## Available records:
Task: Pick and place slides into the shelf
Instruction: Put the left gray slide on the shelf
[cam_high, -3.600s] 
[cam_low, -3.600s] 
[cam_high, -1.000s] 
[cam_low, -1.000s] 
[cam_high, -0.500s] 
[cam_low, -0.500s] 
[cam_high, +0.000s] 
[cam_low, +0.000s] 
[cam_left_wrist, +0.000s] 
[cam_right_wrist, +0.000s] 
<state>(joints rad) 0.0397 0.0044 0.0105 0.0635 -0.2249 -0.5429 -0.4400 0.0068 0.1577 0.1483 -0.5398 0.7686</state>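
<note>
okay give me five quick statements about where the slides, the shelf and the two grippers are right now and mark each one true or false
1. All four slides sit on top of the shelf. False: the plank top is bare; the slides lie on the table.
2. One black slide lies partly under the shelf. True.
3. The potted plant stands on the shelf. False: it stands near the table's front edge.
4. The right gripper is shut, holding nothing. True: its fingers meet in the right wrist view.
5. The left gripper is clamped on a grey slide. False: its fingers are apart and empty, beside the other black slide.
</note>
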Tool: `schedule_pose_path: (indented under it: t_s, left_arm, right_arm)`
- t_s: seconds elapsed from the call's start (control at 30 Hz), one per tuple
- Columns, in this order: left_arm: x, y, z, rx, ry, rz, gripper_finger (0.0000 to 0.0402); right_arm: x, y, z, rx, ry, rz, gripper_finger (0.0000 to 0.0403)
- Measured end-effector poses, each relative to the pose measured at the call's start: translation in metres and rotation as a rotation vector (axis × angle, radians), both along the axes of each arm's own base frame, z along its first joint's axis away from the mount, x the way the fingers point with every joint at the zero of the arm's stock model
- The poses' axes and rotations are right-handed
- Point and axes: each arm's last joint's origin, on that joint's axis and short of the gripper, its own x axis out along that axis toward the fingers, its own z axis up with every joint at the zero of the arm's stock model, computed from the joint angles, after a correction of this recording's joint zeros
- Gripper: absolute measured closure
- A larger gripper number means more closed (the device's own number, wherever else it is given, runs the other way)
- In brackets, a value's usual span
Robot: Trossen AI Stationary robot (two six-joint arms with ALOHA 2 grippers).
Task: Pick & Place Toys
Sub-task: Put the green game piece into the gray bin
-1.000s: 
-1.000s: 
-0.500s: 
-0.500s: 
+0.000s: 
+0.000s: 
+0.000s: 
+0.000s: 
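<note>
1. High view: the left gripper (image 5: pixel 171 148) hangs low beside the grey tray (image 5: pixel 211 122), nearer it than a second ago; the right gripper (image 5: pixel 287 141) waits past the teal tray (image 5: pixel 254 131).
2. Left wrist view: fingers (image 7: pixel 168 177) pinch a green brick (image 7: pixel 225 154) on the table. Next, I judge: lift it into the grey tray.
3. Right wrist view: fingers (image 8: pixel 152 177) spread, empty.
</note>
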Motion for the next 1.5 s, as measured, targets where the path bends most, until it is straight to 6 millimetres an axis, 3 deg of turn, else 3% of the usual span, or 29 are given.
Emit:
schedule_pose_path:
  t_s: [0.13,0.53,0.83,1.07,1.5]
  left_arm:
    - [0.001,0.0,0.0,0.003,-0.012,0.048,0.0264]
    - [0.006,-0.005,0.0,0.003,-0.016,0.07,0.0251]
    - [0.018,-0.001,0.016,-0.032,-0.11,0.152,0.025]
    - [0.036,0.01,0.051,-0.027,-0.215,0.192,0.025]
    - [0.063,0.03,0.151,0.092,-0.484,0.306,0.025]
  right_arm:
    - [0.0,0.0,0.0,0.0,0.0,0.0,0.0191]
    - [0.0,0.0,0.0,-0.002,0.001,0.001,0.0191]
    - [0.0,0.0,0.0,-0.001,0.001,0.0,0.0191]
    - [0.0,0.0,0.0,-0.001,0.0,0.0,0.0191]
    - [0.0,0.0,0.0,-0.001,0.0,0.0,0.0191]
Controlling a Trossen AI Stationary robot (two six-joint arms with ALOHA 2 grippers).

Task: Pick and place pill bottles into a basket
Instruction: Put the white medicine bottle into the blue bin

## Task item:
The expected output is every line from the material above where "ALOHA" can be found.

## Answer below:
Robot: Trossen AI Stationary robot (two six-joint arms with ALOHA 2 grippers).
Controlling a Trossen AI Stationary robot (two six-joint arms with ALOHA 2 grippers).

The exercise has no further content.